> **PROBLEM DETAILS**: Once you find the line with "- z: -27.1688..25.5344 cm" in the data that follows, repeat it and every line after it exactly, through the line with "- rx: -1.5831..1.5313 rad".

> **Stored items**:
+ + + + + + +
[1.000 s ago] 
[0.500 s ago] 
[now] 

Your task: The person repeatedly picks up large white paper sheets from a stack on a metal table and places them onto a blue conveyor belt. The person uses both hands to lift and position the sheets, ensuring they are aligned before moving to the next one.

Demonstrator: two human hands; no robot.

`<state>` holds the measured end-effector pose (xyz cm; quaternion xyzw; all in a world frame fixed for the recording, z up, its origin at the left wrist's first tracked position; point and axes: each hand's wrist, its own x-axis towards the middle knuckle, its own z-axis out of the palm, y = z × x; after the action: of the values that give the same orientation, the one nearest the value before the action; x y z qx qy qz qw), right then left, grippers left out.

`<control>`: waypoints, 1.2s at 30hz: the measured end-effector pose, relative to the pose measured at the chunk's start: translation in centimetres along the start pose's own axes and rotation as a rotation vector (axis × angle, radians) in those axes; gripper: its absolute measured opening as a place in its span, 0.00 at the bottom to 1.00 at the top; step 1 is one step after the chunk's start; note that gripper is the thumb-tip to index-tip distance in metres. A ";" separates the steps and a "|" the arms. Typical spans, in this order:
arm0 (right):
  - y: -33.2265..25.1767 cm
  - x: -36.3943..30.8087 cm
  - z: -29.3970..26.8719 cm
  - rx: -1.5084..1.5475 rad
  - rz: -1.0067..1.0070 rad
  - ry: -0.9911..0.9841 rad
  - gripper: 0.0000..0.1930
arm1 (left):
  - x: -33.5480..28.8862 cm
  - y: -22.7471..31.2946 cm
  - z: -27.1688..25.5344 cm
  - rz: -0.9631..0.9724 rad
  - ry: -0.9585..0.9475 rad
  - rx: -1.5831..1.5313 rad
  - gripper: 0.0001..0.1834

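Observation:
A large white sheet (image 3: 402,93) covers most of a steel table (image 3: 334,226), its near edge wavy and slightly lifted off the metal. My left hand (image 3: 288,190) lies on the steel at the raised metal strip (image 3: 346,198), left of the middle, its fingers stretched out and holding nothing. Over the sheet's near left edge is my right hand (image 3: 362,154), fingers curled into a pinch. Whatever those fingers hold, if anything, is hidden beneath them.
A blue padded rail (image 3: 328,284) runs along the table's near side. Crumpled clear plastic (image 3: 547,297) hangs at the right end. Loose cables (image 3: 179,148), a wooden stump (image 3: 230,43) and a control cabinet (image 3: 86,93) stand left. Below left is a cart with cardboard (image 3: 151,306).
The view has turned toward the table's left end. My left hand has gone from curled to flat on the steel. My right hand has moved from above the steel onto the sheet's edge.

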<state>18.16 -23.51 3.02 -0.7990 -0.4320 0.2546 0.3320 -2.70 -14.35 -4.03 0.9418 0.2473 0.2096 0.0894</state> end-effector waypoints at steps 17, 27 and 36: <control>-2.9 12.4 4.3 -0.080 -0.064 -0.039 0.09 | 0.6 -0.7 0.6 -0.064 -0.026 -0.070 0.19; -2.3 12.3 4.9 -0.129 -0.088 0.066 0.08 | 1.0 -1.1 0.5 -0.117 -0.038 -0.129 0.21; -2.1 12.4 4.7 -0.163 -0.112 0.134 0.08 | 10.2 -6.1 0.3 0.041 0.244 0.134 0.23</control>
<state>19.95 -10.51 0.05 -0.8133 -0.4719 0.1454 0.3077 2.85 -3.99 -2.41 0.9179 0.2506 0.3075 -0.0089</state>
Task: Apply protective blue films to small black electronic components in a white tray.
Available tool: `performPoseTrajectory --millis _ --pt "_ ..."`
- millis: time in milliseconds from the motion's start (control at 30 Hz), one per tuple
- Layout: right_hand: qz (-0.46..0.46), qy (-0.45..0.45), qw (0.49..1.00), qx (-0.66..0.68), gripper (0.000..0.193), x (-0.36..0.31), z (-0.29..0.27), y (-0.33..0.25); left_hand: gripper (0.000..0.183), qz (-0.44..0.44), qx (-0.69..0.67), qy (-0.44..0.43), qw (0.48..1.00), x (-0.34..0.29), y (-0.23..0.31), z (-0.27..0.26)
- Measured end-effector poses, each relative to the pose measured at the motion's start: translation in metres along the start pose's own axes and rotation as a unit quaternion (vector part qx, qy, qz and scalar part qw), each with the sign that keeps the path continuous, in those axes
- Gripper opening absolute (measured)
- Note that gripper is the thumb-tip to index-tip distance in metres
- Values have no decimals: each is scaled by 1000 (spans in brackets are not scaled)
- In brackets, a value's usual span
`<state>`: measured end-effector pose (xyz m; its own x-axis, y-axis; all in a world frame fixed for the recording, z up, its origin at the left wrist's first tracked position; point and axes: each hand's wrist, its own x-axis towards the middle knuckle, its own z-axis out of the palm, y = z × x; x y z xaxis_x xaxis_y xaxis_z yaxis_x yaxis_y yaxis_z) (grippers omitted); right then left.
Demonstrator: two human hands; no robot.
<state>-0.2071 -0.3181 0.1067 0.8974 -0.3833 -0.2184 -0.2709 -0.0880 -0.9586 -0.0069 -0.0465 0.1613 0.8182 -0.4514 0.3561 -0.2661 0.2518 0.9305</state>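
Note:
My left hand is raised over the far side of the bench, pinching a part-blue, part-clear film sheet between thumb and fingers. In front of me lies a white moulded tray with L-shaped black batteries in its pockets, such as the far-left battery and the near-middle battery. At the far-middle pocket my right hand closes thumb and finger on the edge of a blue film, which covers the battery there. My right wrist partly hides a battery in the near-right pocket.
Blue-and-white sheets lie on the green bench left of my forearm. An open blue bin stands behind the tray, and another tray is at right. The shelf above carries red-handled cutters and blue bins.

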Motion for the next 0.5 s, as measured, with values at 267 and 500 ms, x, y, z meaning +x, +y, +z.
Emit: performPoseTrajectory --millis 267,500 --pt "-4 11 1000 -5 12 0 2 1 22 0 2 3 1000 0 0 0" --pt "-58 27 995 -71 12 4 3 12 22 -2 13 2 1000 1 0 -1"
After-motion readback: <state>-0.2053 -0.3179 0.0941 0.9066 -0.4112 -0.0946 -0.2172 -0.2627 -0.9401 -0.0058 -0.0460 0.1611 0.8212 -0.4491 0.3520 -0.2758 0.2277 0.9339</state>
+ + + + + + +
> **RESPONSE AREA**:
  - z: -27.1688..25.5344 cm
  - rz: -0.9631..0.9724 rad
  - ry: -0.9585..0.9475 rad
  - rx: -1.5831..1.5313 rad

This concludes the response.